Он тотчас же себе признался, что действительно очень хочет, чтобы появилась в этой комнате девушка, чтобы, выбежав на звонок, он увидел ее румяное с холода лицо и тающие на меховой шубке снежинки. И чтобы она застала его именно за «Эрикой», рядом с которой уже лежат первые страницы нового очерка, названного «Белое безмолвие». Она бы сразу поняла, как удачно полемизирует он с Джеком Лондоном, у которого умышленно заимствовал это название. Ведь именно для этого он с утра наводил чистоту в комнате, продумал все до мелочей, в том числе и беспорядок на своем рабочем столе: разбросанные сувениры, привезенные им из многих стран, и выставленный напоказ толстый фотоальбом с десятками экзотических снимков.
Но время шло, а никто не звонил. Сумерки за окном уже значительно погустели. Рогов включил телевизор и, разочарованно позевывая, впустил в комнату середину какого-то эстрадного концерта. Певец с высокой, смахивающей на парик шевелюрой меланхолично повествовал о том, что у него во дворе опять дождик идет. Плакали навзрыд под этот дождик саксофоны, неистовствовал тощий пианист. Рогов переключил программу. На экране заметались в залихватском танце кавказские джигиты. Не успели они завершить последние отчаянные прыжки, диктор объявил кинофильм «Верные друзья». Леня выключил телевизор и, чтобы получше осмыслить одиннадцатую, трудно дававшуюся страницу, лег на диван и заложил руки за голову. От ненастной, тоскливой погоды клонило в сон. Он зажмурил веки и сладко потянулся.
Телефон взорвался длинным звонком. Вскочив с дивана, он схватил трубку, едва не уронив ее, и совсем растерялся, услыхав знакомый звонкий голос:
— Это вы, Леонид Дмитриевич?
— Ну да, я. Самым подлинным образом я.
— Докладываю, что приехала.
— Где же вы сейчас, Женя? Скажите. Я поймаю первое такси и подскочу, чтобы вам не терять напрасно времени.
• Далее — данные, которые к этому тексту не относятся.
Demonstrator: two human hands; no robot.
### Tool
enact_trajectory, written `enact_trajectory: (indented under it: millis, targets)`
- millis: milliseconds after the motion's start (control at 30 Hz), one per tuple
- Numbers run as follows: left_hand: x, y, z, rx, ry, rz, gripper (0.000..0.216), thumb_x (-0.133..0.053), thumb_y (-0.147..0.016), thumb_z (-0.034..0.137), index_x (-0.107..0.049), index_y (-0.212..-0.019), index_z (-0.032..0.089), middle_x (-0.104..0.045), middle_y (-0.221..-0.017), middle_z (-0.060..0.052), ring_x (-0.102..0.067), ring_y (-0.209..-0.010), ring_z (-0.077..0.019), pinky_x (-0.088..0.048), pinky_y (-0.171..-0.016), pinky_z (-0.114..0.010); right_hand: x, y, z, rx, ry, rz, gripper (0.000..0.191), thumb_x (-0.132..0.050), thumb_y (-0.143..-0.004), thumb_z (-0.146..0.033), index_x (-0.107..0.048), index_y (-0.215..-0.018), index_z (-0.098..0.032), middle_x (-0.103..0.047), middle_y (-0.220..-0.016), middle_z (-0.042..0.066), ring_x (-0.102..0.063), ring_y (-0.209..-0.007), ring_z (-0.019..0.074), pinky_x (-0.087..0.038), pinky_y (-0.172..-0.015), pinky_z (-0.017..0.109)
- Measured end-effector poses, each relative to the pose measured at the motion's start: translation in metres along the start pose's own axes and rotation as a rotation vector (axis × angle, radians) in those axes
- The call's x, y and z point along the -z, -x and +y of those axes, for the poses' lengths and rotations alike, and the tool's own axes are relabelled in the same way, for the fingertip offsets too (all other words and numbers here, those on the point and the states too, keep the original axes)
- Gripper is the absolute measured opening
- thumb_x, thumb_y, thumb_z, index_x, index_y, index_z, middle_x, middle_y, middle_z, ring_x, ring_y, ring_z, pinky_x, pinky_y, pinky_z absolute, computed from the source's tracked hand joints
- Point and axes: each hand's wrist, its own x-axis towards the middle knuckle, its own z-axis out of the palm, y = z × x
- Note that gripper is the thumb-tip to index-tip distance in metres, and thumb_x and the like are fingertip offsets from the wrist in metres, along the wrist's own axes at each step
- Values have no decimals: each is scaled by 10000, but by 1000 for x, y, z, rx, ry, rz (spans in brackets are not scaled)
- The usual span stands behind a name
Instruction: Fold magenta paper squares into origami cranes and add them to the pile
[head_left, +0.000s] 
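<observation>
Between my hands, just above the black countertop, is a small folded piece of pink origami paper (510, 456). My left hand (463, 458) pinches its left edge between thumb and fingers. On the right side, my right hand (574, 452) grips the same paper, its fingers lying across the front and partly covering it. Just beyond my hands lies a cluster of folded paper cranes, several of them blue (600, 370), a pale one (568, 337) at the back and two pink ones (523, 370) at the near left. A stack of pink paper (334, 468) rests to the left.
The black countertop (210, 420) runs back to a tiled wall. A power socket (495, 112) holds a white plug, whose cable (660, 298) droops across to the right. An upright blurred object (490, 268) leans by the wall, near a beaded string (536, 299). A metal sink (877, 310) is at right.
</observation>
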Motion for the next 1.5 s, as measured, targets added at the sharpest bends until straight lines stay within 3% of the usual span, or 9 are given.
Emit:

— Спасибо, но я совсем рядом. Только что была в магазине «Синтетика», потом пошла по проспекту и незаметно очутилась у вашего дома.
— Значит, вы у подъезда? — пересохшим от волнения голосом осведомился Леня. — Вы звоните из желтой будочки.
— Совершенно верно, из желтой.
— Я... я сейчас выскочу вас встретить.
— Да не надо, Леонид Дмитриевич, — засмеялась она совсем уже откровенно, — кнопку седьмого этажа я на лифте и сама в состоянии нажать.
Он распахнул дверь и стоял на лестничной площадке до тех пор, пока кабина лифта не остановилась. Женя в белой шубке и теплой лыжной шапочке, со свертком в руках, веселая и раскрасневшаяся, шагнула к нему.
— Подержите мои покупки, Леонид Дмитриевич, и укажите, где раздеться. Впрочем, я уже вижу вешалку.